Well they got me to purchase W8, I never planned on buying it. I was going to wait for W9, but couldn't pass on a deal


----------



## manofthem (Oct 31, 2012)

Delta6326 said:


> Well they got me to purchase W8, I never planned on buying it. I was going to wait for W9, but couldn't pass on a deal



Amen, I think you speak for many, myself included


----------



## GLD (Oct 31, 2012)

The offer said up to 5 pc's. It only gave me 4 promo codes. 

And I only got 1 media center key.


----------



## Phusius (Oct 31, 2012)

GLD said:


> The offer said up to 5 pc's. It only gave me 4 promo codes.
> 
> And I only got 1 media center key.



1 Media Center Key per email address, that is what it says right on the front page.


----------



## GLD (Oct 31, 2012)

Phusius said:


> 1 Media Center Key per email address, that is what it says right on the front page.
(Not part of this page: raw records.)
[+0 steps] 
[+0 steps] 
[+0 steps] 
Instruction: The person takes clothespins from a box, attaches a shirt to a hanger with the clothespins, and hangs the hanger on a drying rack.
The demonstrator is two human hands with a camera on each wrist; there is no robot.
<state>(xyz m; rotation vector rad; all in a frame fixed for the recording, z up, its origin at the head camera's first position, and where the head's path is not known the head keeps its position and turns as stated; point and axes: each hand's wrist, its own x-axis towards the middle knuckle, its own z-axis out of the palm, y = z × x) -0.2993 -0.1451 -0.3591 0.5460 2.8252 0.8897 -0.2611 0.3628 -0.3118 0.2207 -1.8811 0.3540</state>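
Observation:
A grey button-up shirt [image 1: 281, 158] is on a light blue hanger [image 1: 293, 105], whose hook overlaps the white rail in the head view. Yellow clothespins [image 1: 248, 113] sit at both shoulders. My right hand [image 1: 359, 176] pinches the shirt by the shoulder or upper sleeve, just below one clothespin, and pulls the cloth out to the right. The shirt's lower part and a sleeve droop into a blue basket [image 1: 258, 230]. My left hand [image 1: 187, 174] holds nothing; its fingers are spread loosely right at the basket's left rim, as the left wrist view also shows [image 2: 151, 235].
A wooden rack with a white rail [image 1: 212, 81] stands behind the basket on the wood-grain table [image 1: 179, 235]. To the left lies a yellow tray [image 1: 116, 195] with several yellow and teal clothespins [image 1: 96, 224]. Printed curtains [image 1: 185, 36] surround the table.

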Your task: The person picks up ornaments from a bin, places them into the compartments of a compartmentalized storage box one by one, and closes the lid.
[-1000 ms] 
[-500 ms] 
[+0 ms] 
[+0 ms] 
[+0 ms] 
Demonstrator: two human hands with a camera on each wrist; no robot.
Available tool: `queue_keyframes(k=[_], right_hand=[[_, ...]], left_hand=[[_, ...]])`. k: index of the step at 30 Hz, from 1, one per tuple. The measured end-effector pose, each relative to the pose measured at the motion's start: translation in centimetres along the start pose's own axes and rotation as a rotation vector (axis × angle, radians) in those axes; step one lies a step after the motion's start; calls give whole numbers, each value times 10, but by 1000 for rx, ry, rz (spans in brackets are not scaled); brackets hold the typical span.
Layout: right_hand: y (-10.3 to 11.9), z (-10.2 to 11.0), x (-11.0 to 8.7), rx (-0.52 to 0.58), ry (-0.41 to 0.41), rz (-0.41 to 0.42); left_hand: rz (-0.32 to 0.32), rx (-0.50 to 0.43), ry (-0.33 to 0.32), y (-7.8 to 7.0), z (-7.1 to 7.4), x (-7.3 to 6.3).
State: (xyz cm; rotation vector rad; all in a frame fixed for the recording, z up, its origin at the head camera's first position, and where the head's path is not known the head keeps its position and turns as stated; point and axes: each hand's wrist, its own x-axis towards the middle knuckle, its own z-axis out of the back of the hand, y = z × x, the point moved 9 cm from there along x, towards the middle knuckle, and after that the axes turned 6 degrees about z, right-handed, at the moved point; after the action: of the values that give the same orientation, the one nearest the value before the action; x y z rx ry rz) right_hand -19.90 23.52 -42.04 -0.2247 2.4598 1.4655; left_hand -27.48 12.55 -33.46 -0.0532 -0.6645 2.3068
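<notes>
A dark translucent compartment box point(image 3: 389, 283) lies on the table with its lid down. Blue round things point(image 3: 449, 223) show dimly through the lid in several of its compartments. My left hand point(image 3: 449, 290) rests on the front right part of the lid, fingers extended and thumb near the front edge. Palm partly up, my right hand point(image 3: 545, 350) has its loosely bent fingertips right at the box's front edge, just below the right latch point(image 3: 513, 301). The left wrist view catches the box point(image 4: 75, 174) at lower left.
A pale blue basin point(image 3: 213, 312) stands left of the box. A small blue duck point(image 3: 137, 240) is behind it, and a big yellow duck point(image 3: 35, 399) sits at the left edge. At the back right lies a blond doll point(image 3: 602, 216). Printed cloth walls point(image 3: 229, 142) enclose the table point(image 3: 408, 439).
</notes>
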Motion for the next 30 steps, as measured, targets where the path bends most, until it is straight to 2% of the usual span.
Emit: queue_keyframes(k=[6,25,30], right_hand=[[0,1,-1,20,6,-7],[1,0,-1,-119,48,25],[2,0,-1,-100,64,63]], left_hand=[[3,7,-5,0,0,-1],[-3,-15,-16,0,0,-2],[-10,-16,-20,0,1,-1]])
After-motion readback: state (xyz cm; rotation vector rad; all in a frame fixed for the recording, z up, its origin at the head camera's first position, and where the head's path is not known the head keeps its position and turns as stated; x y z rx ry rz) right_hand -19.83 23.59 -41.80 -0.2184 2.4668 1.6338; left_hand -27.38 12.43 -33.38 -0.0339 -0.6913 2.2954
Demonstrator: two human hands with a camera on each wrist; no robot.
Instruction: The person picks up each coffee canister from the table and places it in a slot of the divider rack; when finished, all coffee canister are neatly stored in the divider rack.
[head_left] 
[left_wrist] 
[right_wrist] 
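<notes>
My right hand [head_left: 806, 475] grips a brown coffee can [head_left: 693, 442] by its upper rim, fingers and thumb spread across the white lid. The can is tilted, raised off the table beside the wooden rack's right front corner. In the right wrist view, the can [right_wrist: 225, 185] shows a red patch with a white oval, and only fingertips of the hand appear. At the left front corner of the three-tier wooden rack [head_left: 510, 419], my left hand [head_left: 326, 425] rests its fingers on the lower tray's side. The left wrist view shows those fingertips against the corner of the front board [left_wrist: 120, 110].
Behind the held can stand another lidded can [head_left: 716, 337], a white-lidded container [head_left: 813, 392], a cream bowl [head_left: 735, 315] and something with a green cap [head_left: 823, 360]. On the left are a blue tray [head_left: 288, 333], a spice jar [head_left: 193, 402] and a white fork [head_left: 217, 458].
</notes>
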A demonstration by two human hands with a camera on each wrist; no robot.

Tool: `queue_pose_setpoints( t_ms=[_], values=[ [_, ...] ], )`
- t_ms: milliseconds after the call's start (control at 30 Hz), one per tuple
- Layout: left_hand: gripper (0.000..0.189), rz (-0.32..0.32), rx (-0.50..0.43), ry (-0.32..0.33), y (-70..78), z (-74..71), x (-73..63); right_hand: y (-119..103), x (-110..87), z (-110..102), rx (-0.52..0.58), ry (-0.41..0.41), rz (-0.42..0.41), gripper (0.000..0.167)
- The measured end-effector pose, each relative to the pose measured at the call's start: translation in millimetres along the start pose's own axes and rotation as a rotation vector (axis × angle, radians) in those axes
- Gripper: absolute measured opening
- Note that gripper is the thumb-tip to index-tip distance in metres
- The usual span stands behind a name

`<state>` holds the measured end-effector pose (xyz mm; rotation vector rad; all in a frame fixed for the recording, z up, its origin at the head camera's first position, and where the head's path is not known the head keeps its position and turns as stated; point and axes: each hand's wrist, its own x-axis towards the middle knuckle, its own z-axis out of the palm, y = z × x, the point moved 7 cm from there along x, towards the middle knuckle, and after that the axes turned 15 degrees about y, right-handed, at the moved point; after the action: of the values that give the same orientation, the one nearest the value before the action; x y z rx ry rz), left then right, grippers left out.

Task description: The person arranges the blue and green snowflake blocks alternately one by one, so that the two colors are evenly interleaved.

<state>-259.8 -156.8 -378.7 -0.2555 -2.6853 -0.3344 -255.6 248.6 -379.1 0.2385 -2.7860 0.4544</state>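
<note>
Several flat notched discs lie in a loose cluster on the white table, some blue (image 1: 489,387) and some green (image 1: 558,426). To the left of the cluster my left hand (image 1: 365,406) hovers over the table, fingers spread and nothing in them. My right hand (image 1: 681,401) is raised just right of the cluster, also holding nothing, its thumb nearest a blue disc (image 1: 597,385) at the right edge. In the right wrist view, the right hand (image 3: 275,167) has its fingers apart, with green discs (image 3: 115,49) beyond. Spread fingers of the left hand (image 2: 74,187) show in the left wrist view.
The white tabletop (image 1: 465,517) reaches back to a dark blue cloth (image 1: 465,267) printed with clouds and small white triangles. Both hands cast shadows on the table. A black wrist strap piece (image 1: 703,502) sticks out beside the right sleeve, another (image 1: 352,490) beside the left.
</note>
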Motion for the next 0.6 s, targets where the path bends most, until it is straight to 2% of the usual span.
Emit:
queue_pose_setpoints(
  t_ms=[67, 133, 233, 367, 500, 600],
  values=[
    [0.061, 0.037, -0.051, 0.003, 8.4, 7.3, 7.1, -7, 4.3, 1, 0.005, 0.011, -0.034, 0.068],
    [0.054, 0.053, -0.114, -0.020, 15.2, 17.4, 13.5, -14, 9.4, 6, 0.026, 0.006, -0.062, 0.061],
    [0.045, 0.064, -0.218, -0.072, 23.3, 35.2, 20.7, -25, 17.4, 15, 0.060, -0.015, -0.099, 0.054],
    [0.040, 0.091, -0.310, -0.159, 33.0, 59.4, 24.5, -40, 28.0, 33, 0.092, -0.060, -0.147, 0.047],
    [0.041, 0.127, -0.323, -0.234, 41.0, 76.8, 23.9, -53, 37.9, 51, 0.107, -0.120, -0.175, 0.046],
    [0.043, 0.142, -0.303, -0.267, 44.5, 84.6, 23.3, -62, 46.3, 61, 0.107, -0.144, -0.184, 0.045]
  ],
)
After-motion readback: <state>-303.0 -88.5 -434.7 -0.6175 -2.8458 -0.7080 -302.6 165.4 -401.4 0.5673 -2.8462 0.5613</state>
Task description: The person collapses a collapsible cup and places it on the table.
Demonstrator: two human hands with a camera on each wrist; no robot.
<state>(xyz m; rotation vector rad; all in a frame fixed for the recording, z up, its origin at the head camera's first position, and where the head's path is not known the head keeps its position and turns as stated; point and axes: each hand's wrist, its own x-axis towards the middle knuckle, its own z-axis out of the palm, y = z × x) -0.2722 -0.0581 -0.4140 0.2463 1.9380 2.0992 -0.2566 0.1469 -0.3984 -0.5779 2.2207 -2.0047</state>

I used a 2nd email address, no luck though.


----------



## TRWOV (Oct 31, 2012)

Give it some time. Got mine after a couple of days.


----------



## Phusius (Oct 31, 2012)

Yeah, what TrWOV said, mine took about a day to arrive as well.


----------



## sugiik (Oct 31, 2012)

looks like the loophole closed ? 

want to ask :
can i use win 8 pro installer from my laptop to my pc ? (both based on win 7 64 bit pc and laptop)


----------



## Hayder_Master (Oct 31, 2012)

guys, i don't have any previous version of windows, so i can't use windows upgrade and i need windows 8 pro full as stand alone, i find something is that ok or not
http://www.amazon.com/dp/B008H3SW4I/?tag=tec06d-20
or should i got this
http://www.amazon.com/dp/B0094NXBZ0/?tag=tec06d-20
if there is better deal i will be appreciate.


----------



## brandonwh64 (Oct 31, 2012)

Hayder_Master said:


> guys, i don't have any previous version of windows, so i can't use windows upgrade and i need windows 8 pro full as stand alone, i find something is that ok or not
> http://www.amazon.com/dp/B008H3SW4I/?tag=tec06d-20
> or should i got this
> http://www.amazon.com/dp/B0094NXBZ0/?tag=tec06d-20
> if there is better deal i will be appreciate.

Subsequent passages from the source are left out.